Sunday Salon – Abandoning Books

A happy Sunday to you!  It’s been a wonderful week,working with the children for three days and then a two day staff retreat, part of it spent walking silently through the woods in the rain looking at moss and lichen with a tiny hand lens and part of it spent walking silently through a beautiful labyrinth much like the one in the image below.  Restful, peaceful and inspiring.

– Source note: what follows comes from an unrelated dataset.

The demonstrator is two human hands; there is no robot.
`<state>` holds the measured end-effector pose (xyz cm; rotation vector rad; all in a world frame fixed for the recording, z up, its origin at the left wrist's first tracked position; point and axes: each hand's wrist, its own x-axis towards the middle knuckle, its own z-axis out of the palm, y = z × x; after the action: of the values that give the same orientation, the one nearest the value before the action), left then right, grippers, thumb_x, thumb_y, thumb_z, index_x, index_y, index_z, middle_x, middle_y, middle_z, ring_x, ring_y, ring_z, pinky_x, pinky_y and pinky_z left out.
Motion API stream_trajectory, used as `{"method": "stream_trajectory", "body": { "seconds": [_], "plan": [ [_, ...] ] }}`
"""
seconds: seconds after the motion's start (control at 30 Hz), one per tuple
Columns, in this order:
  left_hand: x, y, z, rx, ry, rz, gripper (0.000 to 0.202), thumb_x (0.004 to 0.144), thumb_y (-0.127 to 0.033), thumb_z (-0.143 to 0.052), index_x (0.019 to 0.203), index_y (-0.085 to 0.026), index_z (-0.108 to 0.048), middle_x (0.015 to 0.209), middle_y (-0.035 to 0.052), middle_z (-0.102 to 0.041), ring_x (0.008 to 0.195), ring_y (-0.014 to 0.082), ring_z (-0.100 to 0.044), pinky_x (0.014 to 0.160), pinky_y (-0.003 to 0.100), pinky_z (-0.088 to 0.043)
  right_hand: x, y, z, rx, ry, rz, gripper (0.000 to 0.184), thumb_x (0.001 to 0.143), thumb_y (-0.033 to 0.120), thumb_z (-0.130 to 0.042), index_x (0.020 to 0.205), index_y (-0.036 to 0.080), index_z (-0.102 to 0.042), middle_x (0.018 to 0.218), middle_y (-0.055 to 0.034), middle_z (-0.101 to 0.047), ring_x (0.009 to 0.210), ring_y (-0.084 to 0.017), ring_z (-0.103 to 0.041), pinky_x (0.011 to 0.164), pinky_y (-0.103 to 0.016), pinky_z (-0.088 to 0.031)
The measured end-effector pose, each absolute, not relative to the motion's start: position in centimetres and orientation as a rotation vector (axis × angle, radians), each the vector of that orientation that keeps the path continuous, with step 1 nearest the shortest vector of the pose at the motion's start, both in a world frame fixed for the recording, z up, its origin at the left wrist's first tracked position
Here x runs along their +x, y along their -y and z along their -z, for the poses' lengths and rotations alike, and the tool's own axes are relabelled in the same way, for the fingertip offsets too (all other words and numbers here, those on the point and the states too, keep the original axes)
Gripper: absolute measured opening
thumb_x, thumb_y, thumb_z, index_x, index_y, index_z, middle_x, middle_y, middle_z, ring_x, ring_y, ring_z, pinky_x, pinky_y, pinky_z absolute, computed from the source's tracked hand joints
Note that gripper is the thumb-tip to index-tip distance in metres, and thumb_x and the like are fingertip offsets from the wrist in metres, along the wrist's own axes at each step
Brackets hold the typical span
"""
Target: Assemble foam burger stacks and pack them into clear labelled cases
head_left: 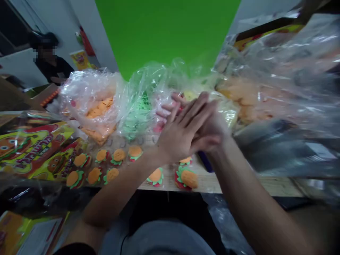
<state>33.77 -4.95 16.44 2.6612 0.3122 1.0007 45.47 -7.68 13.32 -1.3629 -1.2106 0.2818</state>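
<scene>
My left hand (176, 136) lies across my right hand (211, 132) over the middle of the table, palms facing and apparently touching. The left fingers are stretched out toward the upper right. Behind them, the right fingers point to the upper left, spread apart; this hand is blurred by motion. Whether anything sits between the palms is hidden. Below the hands are toy-like burgers with orange buns and green and red layers, among them one tilted burger (187, 177) at the front edge and another burger (155, 176) to its left. A dark blue object (205, 162) lies partly under my right wrist.
Several clear bags stand along the back: one with orange pieces (99, 108), one with green pieces (139, 109). More plastic bags (265, 95) pile up at right. Printed yellow-and-red packaging (39, 148) lies left. A person (51, 65) is at the far left.
</scene>
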Motion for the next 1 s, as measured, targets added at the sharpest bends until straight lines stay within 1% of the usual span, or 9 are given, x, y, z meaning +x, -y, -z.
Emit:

I abandoned a book this week.  I’ve written about abandoning books before, but this was not a book I knew I didn’t want to read after twenty pages.  It was a book I had found interesting and wanted to finish.   True History of the Kelly Gang by Peter Carey won the Man Booker Prize in 2001 and has been short-listed for and awarded many other prizes.  It grabbed me from the beginning.  I wanted to love it.  I kept picking it up and reading a few pages and finding myself skimming or struggling.  Maybe it’s the dialect that kept throwing me off, but I’ve read and enjoyed many books written in dialect.  Maybe it’s the mistreatment of women and children.  I just couldn’t figure out what was causing my discomfort.  I kept turning to other books.  I finally decided to return it to the library and try again at another time.  There are just to many wonderful books I want to read right now…

Has this happened to you?  Did you struggle through to the end or did you abandon the book, maybe planning to read it later?

I wish you all a wonderful week.  To find out about Sunday Salon visit this link.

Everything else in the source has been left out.